Billionaire Jhunjhunwala dies at 62
MUMBAI — Stock investor Rakesh Jhunjhunwala, dubbed India’s Warren Buffett with an estimated net worth of $6 billion, died early on Sunday at age 62, his family said.
A chartered accountant by profession from the desert state of Rajasthan, Mr. Jhunjhunwala started dabbling in stocks while in college and went on to manage a stock trading firm, RARE Enterprises.
“Rakesh-ji passed away surrounded by his family and close aides,” a family member told Reuters, using a term for respect.
The cause of death was not immediately announced.

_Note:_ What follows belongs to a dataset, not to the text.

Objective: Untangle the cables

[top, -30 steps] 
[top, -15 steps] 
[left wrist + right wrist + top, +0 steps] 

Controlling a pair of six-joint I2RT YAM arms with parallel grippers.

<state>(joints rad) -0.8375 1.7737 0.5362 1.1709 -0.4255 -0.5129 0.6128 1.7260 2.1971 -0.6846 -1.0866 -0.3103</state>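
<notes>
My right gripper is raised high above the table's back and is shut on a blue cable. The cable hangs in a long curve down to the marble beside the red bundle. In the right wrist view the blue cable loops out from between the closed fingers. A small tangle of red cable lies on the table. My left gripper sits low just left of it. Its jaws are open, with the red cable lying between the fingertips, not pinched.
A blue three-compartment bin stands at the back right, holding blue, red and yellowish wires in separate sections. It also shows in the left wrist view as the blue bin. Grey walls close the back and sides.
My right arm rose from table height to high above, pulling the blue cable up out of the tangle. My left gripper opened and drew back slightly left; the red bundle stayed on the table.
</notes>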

The promoter of India’s newest airline, the ultra low-cost Akasa Air, Mr. Jhunjhunwala appeared days ago at its public launch. He is survived by his wife and three children.
Mr. Jhunjhunwala’s excellent communication skills helped small investors understand the stock market, said businessmen and bankers based in India’s financial capital, Mumbai, who had interacted with him for over 30 years. His insights on the economy and companies made him a popular TV celebrity.
Mr. Jhunjhunwala’s bets include a number of companies run by Tata Group, one of India’s largest conglomerates. These include Tata Motors, watch maker Titan, Tata Communications and Indian Hotels Co, which runs the Taj hotels.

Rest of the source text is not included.